EXERCISE INSTRUCTIONS:
Starting at the first line of the data below, write out each line exactly until you reach the line containing "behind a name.", and include that line too.

DATA BELOW:
___

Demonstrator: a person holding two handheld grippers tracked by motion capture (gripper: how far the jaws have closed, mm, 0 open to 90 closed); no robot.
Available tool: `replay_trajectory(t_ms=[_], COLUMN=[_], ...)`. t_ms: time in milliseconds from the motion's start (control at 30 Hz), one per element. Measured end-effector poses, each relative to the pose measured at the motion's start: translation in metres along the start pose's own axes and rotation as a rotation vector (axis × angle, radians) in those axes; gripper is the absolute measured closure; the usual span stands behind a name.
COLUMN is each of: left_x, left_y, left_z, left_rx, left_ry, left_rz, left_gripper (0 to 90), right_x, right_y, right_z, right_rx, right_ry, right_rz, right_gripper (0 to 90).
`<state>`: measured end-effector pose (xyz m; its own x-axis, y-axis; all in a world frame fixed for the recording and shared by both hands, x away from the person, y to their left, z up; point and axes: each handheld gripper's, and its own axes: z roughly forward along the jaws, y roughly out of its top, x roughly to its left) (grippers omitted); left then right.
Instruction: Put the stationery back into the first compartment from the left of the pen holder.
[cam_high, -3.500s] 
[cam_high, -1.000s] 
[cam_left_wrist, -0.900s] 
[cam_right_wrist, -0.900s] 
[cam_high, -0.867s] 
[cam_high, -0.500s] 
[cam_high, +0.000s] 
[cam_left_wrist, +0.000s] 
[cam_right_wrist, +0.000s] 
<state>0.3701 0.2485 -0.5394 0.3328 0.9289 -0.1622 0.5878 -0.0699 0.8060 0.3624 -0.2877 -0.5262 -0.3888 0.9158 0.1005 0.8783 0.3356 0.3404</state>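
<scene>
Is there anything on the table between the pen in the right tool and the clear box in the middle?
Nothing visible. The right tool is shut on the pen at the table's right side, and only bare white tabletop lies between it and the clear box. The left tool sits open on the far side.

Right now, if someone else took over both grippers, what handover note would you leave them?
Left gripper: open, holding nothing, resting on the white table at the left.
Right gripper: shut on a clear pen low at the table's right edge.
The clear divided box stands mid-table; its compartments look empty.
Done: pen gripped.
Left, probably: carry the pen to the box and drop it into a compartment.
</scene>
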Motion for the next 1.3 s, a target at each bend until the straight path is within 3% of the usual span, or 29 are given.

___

PROBLEM SOLUTION:
Demonstrator: a person holding two handheld grippers tracked by motion capture (gripper: how far the jaws have closed, mm, 0 open to 90 closed); no robot.
Available tool: `replay_trajectory(t_ms=[_], COLUMN=[_], ...)`. t_ms: time in milliseconds from the motion's start (control at 30 Hz), one per element. Measured end-effector poses, each relative to the pose measured at the motion's start: translation in metres along the start pose's own axes and rotation as a rotation vector (axis × angle, radians) in those axes; gripper is the absolute measured closure; the usual span stands behind a name.

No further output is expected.